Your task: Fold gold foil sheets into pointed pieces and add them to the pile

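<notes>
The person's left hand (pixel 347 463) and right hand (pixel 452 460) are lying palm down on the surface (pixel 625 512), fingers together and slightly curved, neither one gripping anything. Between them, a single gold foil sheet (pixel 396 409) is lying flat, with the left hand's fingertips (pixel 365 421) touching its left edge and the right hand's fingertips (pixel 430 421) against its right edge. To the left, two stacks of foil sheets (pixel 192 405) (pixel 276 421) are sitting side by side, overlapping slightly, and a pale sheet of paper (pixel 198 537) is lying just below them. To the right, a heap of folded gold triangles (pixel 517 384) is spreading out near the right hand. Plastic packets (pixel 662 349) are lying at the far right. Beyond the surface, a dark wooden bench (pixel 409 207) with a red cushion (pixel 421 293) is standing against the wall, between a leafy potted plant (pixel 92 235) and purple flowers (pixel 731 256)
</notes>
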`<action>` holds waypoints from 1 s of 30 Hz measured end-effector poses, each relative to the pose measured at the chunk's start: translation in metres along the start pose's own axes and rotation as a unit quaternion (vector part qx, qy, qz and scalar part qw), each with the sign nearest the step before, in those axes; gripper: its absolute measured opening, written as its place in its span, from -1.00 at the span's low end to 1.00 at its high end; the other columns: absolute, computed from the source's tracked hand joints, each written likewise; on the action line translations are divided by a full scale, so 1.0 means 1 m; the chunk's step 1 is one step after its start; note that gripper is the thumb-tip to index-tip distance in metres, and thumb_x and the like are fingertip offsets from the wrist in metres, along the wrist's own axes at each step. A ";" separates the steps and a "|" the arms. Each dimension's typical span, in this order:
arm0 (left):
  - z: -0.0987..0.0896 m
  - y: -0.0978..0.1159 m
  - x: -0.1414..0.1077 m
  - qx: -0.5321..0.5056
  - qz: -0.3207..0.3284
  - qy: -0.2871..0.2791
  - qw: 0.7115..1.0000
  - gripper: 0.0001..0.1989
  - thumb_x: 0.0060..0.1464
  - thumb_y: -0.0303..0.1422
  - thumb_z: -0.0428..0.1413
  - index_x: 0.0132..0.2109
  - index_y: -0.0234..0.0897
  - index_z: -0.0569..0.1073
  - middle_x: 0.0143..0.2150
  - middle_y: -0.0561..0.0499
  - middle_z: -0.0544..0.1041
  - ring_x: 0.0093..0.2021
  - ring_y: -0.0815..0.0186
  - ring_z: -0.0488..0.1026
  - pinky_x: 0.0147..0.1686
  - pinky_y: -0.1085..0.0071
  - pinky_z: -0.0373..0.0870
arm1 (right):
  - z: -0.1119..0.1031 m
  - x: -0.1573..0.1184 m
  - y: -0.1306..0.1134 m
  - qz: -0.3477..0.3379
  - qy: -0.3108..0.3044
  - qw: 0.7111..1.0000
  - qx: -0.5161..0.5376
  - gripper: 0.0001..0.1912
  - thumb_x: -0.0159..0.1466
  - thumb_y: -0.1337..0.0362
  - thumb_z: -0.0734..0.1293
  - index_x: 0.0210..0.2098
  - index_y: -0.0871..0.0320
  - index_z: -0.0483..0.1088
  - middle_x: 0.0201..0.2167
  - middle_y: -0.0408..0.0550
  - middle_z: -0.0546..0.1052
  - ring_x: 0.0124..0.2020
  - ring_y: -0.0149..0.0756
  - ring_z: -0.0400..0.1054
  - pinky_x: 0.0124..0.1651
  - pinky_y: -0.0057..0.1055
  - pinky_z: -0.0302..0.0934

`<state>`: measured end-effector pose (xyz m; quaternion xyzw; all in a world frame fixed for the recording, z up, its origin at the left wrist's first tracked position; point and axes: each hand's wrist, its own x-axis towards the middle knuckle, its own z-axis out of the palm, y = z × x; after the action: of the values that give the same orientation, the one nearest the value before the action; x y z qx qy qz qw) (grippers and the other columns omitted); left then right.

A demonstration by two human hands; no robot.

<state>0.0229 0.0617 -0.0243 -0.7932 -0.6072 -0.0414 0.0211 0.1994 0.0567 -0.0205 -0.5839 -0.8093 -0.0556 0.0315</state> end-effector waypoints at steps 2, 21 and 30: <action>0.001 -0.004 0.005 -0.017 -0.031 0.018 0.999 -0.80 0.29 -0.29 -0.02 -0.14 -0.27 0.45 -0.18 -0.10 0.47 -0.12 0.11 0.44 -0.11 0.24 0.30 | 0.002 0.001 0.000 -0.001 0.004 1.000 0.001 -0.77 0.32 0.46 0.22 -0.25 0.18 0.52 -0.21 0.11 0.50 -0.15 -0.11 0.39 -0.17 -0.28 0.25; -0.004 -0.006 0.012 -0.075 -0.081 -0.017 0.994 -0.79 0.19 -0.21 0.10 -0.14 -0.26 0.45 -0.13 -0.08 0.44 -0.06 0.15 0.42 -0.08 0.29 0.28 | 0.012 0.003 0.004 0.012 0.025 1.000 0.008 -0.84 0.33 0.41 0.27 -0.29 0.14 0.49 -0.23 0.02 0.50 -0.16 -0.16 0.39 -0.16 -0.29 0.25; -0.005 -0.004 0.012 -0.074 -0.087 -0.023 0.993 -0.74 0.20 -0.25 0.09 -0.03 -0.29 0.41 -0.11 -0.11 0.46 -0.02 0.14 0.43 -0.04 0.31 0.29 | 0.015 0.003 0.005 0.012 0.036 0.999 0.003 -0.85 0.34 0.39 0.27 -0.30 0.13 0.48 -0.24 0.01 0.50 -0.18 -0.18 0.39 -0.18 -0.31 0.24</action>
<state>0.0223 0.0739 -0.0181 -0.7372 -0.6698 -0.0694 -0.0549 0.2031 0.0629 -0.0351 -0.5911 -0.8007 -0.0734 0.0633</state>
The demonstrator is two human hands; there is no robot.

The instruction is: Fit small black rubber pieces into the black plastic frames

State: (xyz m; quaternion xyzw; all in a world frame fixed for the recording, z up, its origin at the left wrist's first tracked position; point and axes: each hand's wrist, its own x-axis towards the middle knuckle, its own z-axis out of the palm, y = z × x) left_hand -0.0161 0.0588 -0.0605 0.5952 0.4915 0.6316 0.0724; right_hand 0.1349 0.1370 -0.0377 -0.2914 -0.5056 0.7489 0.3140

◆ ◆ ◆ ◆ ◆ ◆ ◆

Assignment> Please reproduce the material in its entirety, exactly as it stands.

Exercise output>
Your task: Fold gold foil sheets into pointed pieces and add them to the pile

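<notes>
The person's left hand (pixel 347 463) and right hand (pixel 452 460) are lying palm down on the surface (pixel 625 512), fingers together and slightly curved, neither one gripping anything. Between them, a single gold foil sheet (pixel 396 409) is lying flat, with the left hand's fingertips (pixel 365 421) touching its left edge and the right hand's fingertips (pixel 430 421) against its right edge. To the left, two stacks of foil sheets (pixel 192 405) (pixel 276 421) are sitting side by side, overlapping slightly, and a pale sheet of paper (pixel 198 537) is lying just below them. To the right, a heap of folded gold triangles (pixel 517 384) is spreading out near the right hand. Plastic packets (pixel 662 349) are lying at the far right. Beyond the surface, a dark wooden bench (pixel 409 207) with a red cushion (pixel 421 293) is standing against the wall, between a leafy potted plant (pixel 92 235) and purple flowers (pixel 731 256)
</notes>
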`<action>` holds waypoints from 1 s of 30 Hz measured end-effector poses, each relative to the pose measured at the chunk's start: translation in metres along the start pose's own axes and rotation as a unit quaternion (vector part qx, qy, qz and scalar part qw), each with the sign nearest the step before, in those axes; gripper: its absolute measured opening, written as its place in its span, from -1.00 at the span's low end to 1.00 at its high end; the other columns: absolute, computed from the source's tracked hand joints, each written likewise; on the action line translations are divided by a full scale, so 1.0 means 1 m; the chunk's step 1 is one step after its start; note that gripper is the thumb-tip to index-tip distance in metres, and thumb_x and the like are fingertip offsets from the wrist in metres, along the wrist's own axes at each step. A ";" separates the steps and a "|" the arms. Each dimension's typical span, in this order:
arm0 (left):
  - z: -0.0987..0.0896 m
  - y: -0.0978..0.1159 m
  - x: -0.1414..0.1077 m
  - qx: -0.5321..0.5056
  - qz: -0.3207..0.3284
  - qy: -0.2871..0.2791
  - qw: 0.7115..1.0000
  - gripper: 0.0001..0.1989
  - thumb_x: 0.0060..0.1464
  - thumb_y: -0.0303..0.1422
  - thumb_z: -0.0428..0.1413
  - index_x: 0.0132..0.2109
  - index_y: -0.0234..0.0897
  - index_z: -0.0569..0.1073
  - middle_x: 0.0143..0.2150
  - middle_y: -0.0561..0.0499
  - middle_z: -0.0544..0.1041
  - ring_x: 0.0093..0.2021
  - ring_y: -0.0815..0.0186
  - ring_z: -0.0488..0.1026
  - pinky_x: 0.0147..0.1686
  - pinky_y: -0.1085..0.0071
  - pinky_z: -0.0373..0.0870
arm1 (right):
  - z: -0.1119..0.1031 m
  - x: -0.1573..0.1184 m
  - y: -0.1306..0.1134 m
  - qz: -0.3477..0.3379
  - qy: -0.3108..0.3044
  - qw: 0.7111..1.0000
  - qx: -0.5161..0.5376
  - gripper: 0.0001..0.1912
  - thumb_x: -0.0159..0.1466
  - thumb_y: -0.1337..0.0362
  - thumb_z: -0.0734..0.1293
  - index_x: 0.0210..0.2098
  - index_y: -0.0871..0.0320
  - index_z: -0.0483..0.1088
  - middle_x: 0.0201..0.2167
  - middle_y: -0.0408..0.0550
  - middle_z: -0.0546..0.1052
  - ring_x: 0.0124..0.2020
  - ring_y: -0.0149..0.0756
  - ring_z: -0.0400..0.1054
  - pinky_x: 0.0124..0.1651
  - pinky_y: -0.0057..0.1055
  - pinky_z: -0.0302..0.0934

`<state>`: measured end-effector pose (xyz m; quaternion xyzw; all in a world frame fixed for the recording, z up, its origin at the left wrist's first tracked position; point and axes: each hand's wrist, its own x-axis towards the middle knuckle, its own z-axis out of the palm, y = z × x; after the action: of the values that give the same orientation, the one nearest the value before the action; x y z qx qy qz qw) (grippers and the other columns omitted); left then right.

A demonstration by two human hands; no robot.

<state>0.0229 0.0617 -0.0243 -0.7932 -0.6072 -0.0414 0.0211 0.1994 0.0567 -0.0205 -0.5839 -0.8093 -0.0556 0.0315</state> end-effector waypoints at steps 2, 21 and 30: <action>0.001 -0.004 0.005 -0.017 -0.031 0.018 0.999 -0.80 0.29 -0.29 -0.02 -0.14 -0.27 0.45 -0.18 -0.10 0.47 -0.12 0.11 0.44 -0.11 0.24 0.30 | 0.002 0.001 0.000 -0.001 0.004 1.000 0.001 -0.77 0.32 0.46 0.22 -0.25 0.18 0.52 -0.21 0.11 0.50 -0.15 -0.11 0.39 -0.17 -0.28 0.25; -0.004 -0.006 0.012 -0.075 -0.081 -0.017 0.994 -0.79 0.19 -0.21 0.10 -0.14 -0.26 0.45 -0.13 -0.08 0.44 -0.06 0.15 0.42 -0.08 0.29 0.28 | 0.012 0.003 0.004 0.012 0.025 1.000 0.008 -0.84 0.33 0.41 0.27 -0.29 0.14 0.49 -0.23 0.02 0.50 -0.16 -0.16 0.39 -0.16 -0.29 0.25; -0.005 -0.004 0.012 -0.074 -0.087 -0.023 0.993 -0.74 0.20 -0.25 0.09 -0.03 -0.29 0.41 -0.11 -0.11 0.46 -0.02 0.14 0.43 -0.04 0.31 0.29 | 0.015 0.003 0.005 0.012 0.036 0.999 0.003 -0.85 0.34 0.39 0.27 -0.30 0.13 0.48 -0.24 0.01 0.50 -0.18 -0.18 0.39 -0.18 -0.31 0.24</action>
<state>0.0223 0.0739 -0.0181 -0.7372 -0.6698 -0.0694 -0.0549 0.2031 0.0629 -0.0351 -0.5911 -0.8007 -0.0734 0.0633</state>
The demonstrator is two human hands; there is no robot.

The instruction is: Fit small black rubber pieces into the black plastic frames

State: (xyz m; quaternion xyzw; all in a world frame fixed for the recording, z up, its origin at the left wrist's first tracked position; point and axes: each hand's wrist, its own x-axis towards the middle knuckle, its own z-axis out of the palm, y = z × x) left_hand -0.0161 0.0588 -0.0605 0.5952 0.4915 0.6316 0.0724; right_hand 0.1349 0.1370 -0.0377 -0.2914 -0.5056 0.7489 0.3140

The answer is complete.